REQUIREMENT: Only the text belongs in the copy. Transcribe the data exactly and drop any pictures.

SOURCE MATERIAL:
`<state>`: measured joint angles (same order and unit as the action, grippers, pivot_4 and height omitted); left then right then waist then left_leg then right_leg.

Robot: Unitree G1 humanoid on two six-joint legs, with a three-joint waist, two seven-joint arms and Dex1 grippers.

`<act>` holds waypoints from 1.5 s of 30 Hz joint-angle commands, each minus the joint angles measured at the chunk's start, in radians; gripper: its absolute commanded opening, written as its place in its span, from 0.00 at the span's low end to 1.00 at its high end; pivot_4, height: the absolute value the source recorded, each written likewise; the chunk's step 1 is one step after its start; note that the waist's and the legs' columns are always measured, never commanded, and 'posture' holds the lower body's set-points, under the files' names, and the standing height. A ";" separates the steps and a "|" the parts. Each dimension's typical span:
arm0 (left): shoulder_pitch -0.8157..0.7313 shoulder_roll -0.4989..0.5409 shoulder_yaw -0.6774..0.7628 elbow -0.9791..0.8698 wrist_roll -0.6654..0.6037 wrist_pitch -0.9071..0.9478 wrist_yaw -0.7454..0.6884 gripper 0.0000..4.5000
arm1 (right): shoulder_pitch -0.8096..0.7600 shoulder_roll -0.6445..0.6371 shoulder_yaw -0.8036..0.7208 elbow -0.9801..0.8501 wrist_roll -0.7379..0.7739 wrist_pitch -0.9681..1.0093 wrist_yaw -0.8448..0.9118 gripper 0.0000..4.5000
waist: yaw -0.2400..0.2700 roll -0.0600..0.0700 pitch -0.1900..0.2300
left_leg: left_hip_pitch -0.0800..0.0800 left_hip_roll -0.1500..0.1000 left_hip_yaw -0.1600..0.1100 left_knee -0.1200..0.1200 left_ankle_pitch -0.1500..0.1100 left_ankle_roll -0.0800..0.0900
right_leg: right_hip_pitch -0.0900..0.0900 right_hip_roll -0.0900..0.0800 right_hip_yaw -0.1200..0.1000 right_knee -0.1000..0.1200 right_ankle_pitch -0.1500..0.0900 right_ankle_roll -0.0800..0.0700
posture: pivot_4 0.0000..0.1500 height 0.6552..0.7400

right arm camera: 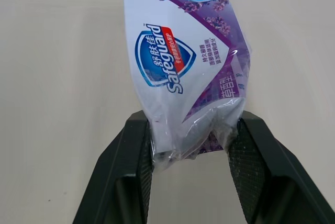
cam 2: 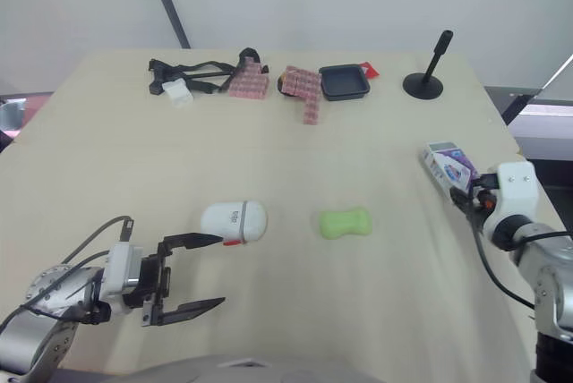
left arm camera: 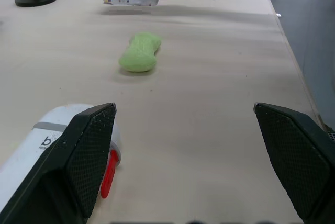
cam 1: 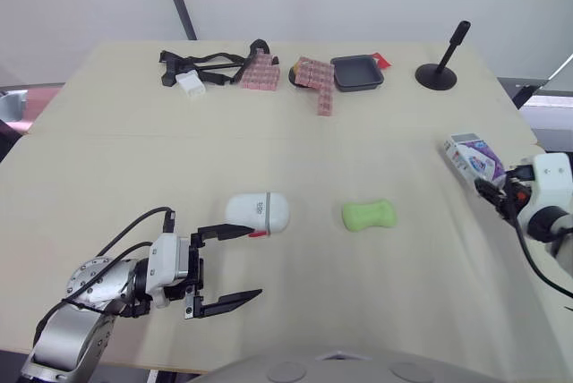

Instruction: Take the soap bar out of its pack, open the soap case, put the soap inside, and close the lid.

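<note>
Left gripper spread wide, one fingertip right beside the closed white soap case. Green soap lies bare on the table, right of the case. Right gripper pinches the pack. Best to centre the case between the fingers before squeezing and drop the pack first.

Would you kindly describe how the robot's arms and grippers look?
The left arm is silver-grey with a white wrist block and black cables; the right arm has a white housing and black cable. The left gripper and right gripper have black, textured jaws.
</note>
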<state>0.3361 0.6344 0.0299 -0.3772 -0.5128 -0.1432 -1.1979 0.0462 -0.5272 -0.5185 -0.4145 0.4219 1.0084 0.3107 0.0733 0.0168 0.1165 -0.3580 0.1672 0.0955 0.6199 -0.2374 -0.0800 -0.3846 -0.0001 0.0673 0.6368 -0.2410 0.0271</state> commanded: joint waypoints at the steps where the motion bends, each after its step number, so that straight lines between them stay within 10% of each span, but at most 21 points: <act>1: 0.008 -0.007 0.027 -0.023 -0.044 0.002 0.012 1.00 | -0.026 0.024 -0.051 -0.056 0.007 0.078 -0.077 0.45 | 0.001 0.000 0.000 | 0.000 0.000 0.000 -0.001 0.000 -0.001 | 0.000 0.000 0.000 0.000 0.000 0.000 | 1.00 1.00; 19: 0.022 -0.028 0.019 -0.035 -0.064 -0.009 0.011 1.00 | -0.030 0.002 -0.073 0.001 0.040 0.129 -0.031 0.45 | -0.010 0.000 0.000 | 0.012 -0.002 0.000 -0.015 0.004 -0.007 | 0.009 0.000 0.000 -0.004 0.000 0.000 | 1.00 1.00; 26: 0.018 -0.030 0.017 -0.023 -0.055 -0.019 0.013 1.00 | -0.012 -0.065 -0.048 0.017 0.031 0.073 0.041 0.99 | -0.017 0.000 0.000 | 0.015 -0.002 0.000 -0.016 0.004 -0.007 | 0.012 0.000 0.000 -0.005 0.000 0.000 | 1.00 1.00; 45: -0.178 -0.004 0.022 0.133 -0.007 -0.007 0.004 1.00 | 0.201 -0.166 0.144 0.031 0.109 -0.841 0.903 0.99 | -0.021 -0.001 -0.001 | 0.013 -0.002 0.000 -0.013 0.001 0.006 | 0.013 -0.002 -0.002 -0.006 0.000 -0.001 | 1.00 1.00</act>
<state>0.1823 0.6145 0.0313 -0.2562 -0.5255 -0.1486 -1.1886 0.2357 -0.6911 -0.3897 -0.3715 0.5315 0.2475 1.1480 0.0525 0.0155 0.1157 -0.3450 0.1656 0.0951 0.6073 -0.2368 -0.0743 -0.3721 -0.0024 0.0652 0.6307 -0.2414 0.0264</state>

OUTPUT BELOW:
`<state>`: measured joint angles (same order and unit as the action, grippers, pivot_4 and height omitted); left then right then waist then left_leg then right_leg.

Robot: Unitree G1 humanoid on two six-joint legs, with a three-joint waist, two seven-joint arms and Dex1 grippers.

`<act>` holds waypoints from 1.5 s of 30 Hz joint-angle commands, each minus the joint angles measured at the chunk's start, in radians; gripper: its absolute commanded opening, written as its place in its span, from 0.00 at the span's low end to 1.00 at its high end; pivot_4, height: the absolute value the source recorded, each written likewise; the chunk's step 1 is one step after its start; note that the waist's and the legs' columns are always measured, never commanded, and 'posture' holds the lower body's set-points, under the files' names, and the standing height. A ";" separates the steps and a "|" the parts. Each dimension's typical span:
arm0 (left): shoulder_pitch -0.8157..0.7313 shoulder_roll -0.4989..0.5409 shoulder_yaw -0.6774..0.7628 elbow -0.9791..0.8698 wrist_roll -0.6654..0.6037 wrist_pitch -0.9071..0.9478 wrist_yaw -0.7454..0.6884 gripper 0.0000..4.5000
arm1 (right): shoulder_pitch -0.8096..0.7600 shoulder_roll -0.6445..0.6371 shoulder_yaw -0.8036..0.7208 elbow -0.9801..0.8501 wrist_roll -0.7379..0.7739 wrist_pitch -0.9681..1.0093 wrist_yaw -0.8448..0.9118 gripper 0.0000..4.5000
waist: yaw -0.2400..0.2700 roll -0.0600..0.0700 pitch -0.1900..0.2300
left_leg: left_hip_pitch -0.0800..0.0800 left_hip_roll -0.1500..0.1000 left_hip_yaw -0.1600..0.1100 left_knee -0.1200..0.1200 left_ankle_pitch -0.1500..0.1100 left_ankle_roll -0.0800..0.0900
right_leg: right_hip_pitch -0.0900..0.0900 right_hip_roll -0.0900..0.0800 right_hip_yaw -0.1200..0.1000 right_knee -0.1000..0.1200 right_ankle_pitch -0.1500..0.0900 right_ankle_roll -0.0800..0.0700
posture: pivot_4 0.0000..0.1500 height 0.6552..0.7400

right arm camera: 
cam 2: 
left arm camera: 
cam 1: 

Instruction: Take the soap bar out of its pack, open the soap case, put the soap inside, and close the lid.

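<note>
Left gripper spread wide, one fingertip right beside the closed white soap case. Green soap lies bare on the table, right of the case. Right gripper pinches the pack. Best to centre the case between the fingers before squeezing and drop the pack first.

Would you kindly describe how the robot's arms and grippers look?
The left arm is silver-grey with a white wrist block and black cables; the right arm has a white housing and black cable. The left gripper and right gripper have black, textured jaws.
</note>
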<state>0.3361 0.6344 0.0299 -0.3772 -0.5128 -0.1432 -1.1979 0.0462 -0.5272 -0.5185 -0.4145 0.4219 1.0084 0.3107 0.0733 0.0168 0.1165 -0.3580 0.1672 0.0955 0.6199 -0.2374 -0.0800 -0.3846 -0.0001 0.0673 0.6368 -0.2410 0.0271</state> commanded: joint waypoints at the steps where the motion bends, each after its step number, so that straight lines between them stay within 10% of each span, but at most 21 points: <act>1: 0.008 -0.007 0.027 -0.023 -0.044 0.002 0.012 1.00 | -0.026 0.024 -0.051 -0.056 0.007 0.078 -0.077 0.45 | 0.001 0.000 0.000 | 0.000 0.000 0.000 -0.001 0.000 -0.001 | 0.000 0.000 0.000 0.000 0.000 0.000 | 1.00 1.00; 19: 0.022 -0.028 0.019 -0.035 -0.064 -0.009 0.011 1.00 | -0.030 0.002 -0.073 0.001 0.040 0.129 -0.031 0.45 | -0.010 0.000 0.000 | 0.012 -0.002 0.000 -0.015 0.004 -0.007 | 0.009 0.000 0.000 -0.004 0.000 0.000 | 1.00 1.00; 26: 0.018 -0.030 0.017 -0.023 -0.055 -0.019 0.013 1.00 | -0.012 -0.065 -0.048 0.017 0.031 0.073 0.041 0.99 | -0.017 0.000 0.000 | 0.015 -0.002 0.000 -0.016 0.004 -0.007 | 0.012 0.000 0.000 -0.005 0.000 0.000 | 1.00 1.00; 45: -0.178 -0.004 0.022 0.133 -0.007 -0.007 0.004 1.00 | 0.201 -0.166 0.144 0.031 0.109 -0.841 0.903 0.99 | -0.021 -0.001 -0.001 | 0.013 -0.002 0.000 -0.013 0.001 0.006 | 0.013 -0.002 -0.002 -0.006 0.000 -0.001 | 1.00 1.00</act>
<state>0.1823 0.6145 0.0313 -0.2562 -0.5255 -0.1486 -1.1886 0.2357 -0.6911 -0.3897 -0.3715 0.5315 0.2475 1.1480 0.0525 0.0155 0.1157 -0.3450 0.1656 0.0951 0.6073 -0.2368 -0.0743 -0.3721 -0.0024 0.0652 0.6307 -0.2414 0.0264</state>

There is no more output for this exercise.